■ **What you should do**: Search the listing for "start" and copy every line where it appears.

■ **Data provided**:
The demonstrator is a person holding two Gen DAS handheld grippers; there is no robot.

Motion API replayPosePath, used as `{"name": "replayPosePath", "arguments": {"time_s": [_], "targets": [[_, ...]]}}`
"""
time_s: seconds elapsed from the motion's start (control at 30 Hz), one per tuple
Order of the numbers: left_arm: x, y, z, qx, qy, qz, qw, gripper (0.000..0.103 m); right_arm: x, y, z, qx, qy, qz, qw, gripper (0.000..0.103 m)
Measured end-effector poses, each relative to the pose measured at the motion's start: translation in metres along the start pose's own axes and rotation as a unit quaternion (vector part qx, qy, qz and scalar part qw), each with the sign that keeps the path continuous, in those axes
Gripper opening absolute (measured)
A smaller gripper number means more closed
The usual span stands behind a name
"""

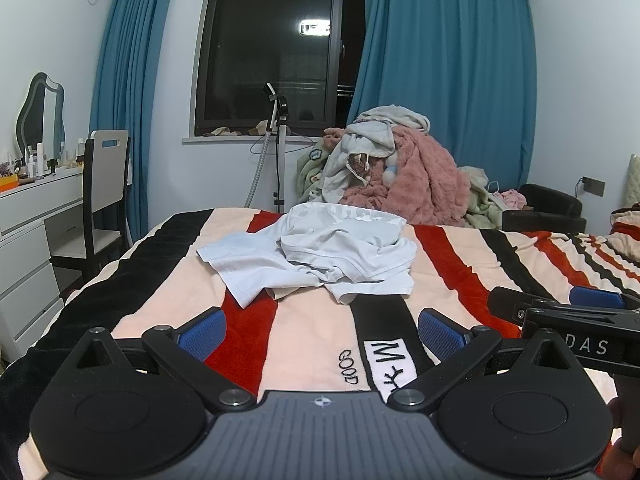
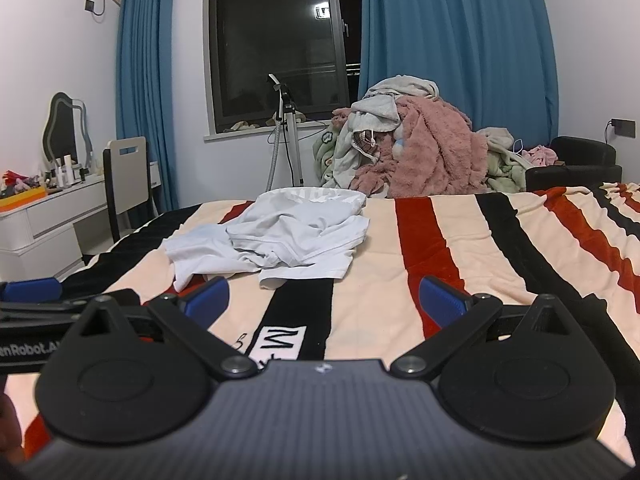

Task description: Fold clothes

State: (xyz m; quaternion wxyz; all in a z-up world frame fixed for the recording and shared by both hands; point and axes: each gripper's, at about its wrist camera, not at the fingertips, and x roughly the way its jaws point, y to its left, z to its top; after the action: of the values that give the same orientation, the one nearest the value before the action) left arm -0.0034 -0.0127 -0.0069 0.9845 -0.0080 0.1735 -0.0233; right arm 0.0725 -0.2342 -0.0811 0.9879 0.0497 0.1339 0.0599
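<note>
Both grippers hang low over the striped blanket (image 1: 312,320), side by side and empty. Left gripper (image 1: 322,334): jaws spread wide, nothing between the blue pads (image 1: 202,336). Right gripper (image 2: 324,300): likewise released, its pads (image 2: 442,300) wide apart. Ahead of both, well clear of the fingertips, lies a crumpled pale shirt (image 1: 320,252), slightly left of the right gripper's centre line. Beyond it, past the bed's far edge, a clothes pile (image 1: 400,164) sits heaped below the window (image 1: 272,44).
</note>
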Motion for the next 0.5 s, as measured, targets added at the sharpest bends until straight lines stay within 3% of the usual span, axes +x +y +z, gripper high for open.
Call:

■ **Solution for this problem**:
time_s: seconds elapsed from the motion's start (control at 30 Hz), one per tuple
Measured end-effector poses, each relative to the pose measured at the motion's start: translation in metres along the start pose's own axes and rotation as a unit quaternion (vector part qx, qy, qz and scalar part qw), each with the sign that keeps the path continuous, in those axes

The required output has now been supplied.